#### WHAT IS REQUIRED:
Scan the entries below, and for each line that includes the word "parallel", make a copy.

▼

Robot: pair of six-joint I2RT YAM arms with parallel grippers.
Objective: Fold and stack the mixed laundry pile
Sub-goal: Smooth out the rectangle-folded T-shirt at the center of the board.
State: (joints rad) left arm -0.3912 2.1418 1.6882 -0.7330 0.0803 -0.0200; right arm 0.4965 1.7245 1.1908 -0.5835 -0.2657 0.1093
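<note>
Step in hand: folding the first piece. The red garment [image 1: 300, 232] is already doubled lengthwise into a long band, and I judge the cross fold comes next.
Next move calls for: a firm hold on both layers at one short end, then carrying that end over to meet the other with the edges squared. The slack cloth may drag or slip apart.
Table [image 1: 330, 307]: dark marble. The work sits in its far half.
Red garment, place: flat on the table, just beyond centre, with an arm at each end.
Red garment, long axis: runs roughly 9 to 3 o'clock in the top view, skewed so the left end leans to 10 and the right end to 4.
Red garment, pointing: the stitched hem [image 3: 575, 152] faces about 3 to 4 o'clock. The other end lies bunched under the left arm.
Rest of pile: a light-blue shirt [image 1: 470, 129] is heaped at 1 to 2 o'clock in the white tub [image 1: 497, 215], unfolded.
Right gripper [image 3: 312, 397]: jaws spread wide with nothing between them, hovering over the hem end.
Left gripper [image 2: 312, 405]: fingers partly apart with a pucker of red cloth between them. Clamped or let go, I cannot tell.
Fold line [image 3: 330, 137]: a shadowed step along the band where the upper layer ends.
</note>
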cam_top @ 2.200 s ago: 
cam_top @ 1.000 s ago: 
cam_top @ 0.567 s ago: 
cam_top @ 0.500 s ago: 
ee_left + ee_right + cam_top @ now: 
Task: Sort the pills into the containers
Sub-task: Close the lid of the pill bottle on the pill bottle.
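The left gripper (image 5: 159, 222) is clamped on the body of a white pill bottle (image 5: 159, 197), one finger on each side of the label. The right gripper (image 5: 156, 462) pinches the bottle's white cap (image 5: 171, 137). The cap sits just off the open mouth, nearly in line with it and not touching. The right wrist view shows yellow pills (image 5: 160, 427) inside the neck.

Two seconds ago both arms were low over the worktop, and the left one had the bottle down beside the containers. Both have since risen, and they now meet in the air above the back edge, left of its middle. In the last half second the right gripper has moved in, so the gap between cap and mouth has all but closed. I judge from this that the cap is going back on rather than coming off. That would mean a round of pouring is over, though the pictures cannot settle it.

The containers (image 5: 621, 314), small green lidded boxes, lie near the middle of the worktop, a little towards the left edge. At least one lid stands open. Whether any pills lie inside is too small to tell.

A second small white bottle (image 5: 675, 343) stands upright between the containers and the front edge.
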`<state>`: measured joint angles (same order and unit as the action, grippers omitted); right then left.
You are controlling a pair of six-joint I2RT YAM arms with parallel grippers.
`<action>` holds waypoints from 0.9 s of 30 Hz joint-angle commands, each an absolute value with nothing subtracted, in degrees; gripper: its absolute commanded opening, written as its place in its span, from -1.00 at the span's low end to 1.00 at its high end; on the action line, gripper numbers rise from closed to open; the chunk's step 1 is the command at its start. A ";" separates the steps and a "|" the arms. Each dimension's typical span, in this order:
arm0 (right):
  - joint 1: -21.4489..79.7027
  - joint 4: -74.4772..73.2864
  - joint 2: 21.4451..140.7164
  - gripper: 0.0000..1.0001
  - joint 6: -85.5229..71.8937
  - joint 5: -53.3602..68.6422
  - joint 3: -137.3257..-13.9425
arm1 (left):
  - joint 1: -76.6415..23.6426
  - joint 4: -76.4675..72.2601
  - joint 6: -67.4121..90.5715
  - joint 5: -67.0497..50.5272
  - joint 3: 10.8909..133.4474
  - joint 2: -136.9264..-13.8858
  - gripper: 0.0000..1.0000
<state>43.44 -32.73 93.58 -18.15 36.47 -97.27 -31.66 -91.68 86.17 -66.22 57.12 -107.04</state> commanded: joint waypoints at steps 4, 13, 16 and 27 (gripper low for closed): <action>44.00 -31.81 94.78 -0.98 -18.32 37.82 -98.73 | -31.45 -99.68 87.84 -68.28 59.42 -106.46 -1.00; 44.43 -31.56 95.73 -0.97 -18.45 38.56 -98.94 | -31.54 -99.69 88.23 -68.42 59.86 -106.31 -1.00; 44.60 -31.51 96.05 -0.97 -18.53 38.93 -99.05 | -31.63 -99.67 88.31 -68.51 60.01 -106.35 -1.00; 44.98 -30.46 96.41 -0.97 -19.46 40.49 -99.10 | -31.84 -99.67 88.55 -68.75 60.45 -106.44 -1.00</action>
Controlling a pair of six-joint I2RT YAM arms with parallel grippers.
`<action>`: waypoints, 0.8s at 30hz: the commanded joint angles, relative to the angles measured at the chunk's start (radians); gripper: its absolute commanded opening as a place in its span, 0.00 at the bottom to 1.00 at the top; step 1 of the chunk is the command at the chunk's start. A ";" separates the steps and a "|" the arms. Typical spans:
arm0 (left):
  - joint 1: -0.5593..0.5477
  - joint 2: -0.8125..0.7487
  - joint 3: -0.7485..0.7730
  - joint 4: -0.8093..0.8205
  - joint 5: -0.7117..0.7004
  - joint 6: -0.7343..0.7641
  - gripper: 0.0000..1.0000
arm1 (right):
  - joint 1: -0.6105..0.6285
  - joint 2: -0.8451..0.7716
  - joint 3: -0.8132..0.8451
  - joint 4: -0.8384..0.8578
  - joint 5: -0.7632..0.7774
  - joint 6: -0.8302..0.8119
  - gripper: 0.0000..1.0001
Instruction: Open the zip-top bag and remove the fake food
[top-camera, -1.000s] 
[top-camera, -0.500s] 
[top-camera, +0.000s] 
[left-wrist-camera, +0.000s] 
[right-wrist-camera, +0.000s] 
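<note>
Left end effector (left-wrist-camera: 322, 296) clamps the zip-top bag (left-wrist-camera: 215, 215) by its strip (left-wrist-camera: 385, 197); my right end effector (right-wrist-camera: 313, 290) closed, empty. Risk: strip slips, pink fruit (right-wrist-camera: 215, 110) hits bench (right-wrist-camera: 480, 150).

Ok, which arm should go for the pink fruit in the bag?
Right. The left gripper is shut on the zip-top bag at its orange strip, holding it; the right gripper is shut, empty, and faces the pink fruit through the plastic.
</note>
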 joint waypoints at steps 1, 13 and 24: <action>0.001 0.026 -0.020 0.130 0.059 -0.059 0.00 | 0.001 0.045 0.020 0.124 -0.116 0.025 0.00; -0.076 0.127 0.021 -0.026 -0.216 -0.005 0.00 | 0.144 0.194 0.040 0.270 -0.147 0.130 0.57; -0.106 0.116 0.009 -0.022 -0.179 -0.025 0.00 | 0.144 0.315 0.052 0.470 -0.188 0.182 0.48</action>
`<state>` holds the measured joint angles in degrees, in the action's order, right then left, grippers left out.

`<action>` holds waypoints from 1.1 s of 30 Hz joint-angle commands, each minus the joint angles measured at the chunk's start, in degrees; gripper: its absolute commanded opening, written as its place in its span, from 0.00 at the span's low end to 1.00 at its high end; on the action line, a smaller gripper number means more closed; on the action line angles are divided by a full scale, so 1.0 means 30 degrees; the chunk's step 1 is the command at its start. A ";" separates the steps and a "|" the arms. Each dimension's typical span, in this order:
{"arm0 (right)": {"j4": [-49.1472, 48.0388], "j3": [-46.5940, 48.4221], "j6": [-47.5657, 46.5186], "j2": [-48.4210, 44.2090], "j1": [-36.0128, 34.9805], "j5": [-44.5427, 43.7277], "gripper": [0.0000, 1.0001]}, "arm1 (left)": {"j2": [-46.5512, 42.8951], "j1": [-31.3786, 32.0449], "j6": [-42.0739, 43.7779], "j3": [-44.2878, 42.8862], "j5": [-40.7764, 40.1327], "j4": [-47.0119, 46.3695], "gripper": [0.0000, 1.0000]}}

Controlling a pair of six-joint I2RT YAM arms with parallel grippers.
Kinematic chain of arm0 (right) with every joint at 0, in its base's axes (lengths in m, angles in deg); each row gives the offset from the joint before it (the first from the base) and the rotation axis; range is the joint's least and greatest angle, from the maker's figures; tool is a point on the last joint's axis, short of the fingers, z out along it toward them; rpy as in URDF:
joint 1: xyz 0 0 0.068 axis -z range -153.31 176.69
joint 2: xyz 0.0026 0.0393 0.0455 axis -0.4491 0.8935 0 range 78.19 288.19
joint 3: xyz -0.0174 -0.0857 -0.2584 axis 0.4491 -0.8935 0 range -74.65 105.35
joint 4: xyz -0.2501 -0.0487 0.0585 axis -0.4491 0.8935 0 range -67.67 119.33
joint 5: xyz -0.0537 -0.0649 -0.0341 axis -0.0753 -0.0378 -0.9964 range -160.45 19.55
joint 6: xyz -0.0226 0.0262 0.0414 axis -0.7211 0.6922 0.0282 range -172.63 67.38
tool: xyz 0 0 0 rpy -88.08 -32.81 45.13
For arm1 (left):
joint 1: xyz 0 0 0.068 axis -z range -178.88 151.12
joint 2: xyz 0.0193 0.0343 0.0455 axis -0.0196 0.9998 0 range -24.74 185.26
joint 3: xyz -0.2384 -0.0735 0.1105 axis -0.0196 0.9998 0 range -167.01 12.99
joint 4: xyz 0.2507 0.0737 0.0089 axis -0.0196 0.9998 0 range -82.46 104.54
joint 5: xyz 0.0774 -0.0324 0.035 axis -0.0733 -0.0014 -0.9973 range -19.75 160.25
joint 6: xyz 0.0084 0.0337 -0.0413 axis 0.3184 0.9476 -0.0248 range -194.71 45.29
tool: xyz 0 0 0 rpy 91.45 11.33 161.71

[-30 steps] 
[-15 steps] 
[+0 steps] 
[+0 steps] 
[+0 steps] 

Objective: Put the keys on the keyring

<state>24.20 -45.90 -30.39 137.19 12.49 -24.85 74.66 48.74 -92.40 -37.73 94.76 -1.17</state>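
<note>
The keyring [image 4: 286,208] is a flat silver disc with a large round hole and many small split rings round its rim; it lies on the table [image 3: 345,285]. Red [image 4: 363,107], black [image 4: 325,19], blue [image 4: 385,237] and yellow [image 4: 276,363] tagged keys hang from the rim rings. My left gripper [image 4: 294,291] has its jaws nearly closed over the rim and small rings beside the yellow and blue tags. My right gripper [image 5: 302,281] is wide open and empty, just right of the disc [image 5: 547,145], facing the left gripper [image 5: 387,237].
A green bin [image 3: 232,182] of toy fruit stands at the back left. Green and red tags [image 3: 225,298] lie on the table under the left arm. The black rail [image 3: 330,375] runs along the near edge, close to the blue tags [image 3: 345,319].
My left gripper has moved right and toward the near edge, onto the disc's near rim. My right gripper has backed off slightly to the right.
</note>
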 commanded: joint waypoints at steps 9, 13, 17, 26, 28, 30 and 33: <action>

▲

#### ANSWER TO THIS EXERCISE:
Robot: pair of six-joint I2RT YAM arms with parallel grippers.
You are controlling a pair of six-joint I2RT YAM arms with parallel grippers.
Controlling a pair of six-joint I2RT YAM arms with parallel grippers.
Controlling a pair of six-joint I2RT YAM arms with parallel grippers.

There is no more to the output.